The 38.50% tax rate begins at an income of $98,040 (Saskatchewan, 2021), which means they received a credit of $2,679.60 at the 38.50% bracket (($105,000 – $98,040) x 38.5%) and a credit of $1,003.20 at the 33% bracket (($98,040 – $95,000) x 33.00%). The total tax credit is $3,682.80, which is a 36.83% return on their $10,000.
This person has maximized getting as much money back as they can in the 38.50% bracket.

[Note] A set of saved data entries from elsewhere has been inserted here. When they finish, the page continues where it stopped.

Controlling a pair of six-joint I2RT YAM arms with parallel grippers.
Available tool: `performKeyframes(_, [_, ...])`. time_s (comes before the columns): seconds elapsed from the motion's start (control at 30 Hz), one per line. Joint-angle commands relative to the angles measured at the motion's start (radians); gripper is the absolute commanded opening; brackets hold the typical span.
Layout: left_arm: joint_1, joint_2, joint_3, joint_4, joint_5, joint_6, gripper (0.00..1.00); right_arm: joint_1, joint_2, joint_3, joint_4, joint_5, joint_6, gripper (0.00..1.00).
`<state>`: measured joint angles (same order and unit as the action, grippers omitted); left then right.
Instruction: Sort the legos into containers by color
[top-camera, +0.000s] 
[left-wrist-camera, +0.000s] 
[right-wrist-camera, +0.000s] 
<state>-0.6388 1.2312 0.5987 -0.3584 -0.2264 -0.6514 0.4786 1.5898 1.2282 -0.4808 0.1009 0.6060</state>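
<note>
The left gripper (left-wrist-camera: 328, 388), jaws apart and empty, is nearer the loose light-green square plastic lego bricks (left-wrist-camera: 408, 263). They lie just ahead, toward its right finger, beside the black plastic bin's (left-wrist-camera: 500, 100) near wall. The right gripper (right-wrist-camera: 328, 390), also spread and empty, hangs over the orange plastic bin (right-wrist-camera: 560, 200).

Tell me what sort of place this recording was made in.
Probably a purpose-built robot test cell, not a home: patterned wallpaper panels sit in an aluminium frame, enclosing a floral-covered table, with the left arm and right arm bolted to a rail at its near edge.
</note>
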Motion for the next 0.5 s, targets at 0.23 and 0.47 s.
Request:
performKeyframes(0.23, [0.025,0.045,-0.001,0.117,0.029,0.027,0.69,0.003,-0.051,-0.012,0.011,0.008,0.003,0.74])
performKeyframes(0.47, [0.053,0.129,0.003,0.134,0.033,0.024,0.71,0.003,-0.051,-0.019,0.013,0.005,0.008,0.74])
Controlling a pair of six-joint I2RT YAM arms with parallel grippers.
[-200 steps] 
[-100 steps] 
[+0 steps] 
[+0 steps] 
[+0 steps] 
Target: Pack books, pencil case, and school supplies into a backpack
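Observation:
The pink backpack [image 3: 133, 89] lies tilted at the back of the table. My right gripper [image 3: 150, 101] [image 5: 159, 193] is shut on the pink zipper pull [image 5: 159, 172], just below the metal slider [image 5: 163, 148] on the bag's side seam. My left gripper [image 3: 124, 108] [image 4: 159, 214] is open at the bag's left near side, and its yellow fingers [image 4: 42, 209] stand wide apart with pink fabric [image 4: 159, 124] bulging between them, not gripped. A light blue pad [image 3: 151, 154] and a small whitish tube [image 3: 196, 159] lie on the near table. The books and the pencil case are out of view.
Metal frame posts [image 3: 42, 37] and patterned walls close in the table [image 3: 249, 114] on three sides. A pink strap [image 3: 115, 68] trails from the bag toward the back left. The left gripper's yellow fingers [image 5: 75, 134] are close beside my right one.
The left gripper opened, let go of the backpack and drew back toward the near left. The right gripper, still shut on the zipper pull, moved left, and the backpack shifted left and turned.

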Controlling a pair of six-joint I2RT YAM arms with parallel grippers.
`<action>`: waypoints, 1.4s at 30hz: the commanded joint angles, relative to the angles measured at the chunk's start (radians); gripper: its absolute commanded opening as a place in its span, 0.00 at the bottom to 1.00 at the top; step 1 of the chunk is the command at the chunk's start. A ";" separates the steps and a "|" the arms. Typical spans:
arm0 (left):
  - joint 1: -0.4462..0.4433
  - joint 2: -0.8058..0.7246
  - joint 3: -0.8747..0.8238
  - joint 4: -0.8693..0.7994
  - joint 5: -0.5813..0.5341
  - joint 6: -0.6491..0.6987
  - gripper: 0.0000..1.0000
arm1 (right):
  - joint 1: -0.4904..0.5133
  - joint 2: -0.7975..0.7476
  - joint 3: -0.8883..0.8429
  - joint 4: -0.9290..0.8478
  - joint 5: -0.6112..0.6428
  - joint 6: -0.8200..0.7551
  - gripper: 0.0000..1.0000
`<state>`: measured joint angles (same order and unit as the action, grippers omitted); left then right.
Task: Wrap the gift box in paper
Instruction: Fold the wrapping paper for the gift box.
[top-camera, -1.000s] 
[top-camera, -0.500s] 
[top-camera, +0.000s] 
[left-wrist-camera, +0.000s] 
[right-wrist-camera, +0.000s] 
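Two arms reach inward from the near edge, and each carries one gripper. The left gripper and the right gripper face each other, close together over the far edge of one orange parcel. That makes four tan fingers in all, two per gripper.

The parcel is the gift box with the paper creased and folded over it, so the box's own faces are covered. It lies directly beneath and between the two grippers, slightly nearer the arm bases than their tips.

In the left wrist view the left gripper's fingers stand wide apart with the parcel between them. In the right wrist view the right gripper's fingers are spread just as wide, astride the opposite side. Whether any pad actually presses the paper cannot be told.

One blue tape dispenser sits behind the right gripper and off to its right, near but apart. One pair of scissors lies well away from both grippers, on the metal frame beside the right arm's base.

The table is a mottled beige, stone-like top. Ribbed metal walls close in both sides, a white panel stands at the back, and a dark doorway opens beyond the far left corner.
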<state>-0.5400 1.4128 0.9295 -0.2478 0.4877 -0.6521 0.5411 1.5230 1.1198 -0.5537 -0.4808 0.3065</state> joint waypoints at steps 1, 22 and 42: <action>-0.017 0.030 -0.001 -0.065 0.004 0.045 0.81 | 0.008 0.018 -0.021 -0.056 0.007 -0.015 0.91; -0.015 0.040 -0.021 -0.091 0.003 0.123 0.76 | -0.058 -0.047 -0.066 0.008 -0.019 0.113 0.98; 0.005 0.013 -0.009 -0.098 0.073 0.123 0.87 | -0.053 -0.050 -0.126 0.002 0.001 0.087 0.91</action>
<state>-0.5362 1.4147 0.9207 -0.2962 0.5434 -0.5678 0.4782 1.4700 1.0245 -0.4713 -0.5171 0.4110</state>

Any additional RRSP contributions would net them an additional 33.00% credit on each dollar added.
Results
Income | $105,000 |
RRSP Contribution | $10,000 |
Taxable Income | $95,000 |
RRSP Tax Credit | $3,682.80 |
Another Example
If the person above was making over $130,506 (Saskatchewan, 2021) and had the RRSP contribution room for a $35,000 contribution (putting them under the $98,040/38.50% bracket), they would reduce their tax obligation from 40.50% to 33.00%. Lowering their marginal tax rate by 7.5% and skipping down two tax brackets.
This is where the RRSP really shines. Making contributions is great, but paying attention to your income and marginal tax rate can help you boost your credits.
In 2020, I had more income than normal, which put me into a higher tax bracket. Knowing what amount I needed to contribute to maximize my tax credits was key. If I would have waited to contribute past March of 2021, I wouldn’t have been able to maximize the credits from the higher bracket. This year I won’t move up into the higher bracket again.
Final Thoughts
As you can see, the RRSP is a powerful retirement tool here in Canada. Combined with automated saving, you can be well on your way to financial independence. If you are looking for ideas on how to save more, check out 10-year purchase mindset post or my savings calculator.
Stay tuned as I plan to break down how TFSA’s work and their benefits.
Please let me know your thoughts on why you love your RRSP!
Danny says
A very detailed explanation of how an RRSP work. The best I’ve read so far.
Maria @ Handful of Thoughts says
I like your visuals for how an RRSP works. Another great benefit of the RRSP is that your contribution room accumulates over time (you don’t lose it annually). So you can accumulate RRSP contribution room in your lower income earning years and then use up that room later in your career once your income has increased.
Learning to FI says
Hi Maria,
Thanks, that’s a great point. I can add how it’s accumulated as well. I’m trying to keep things simple and accessible to new investors, so it’s easy to skip things. 🙂 Thanks for reading!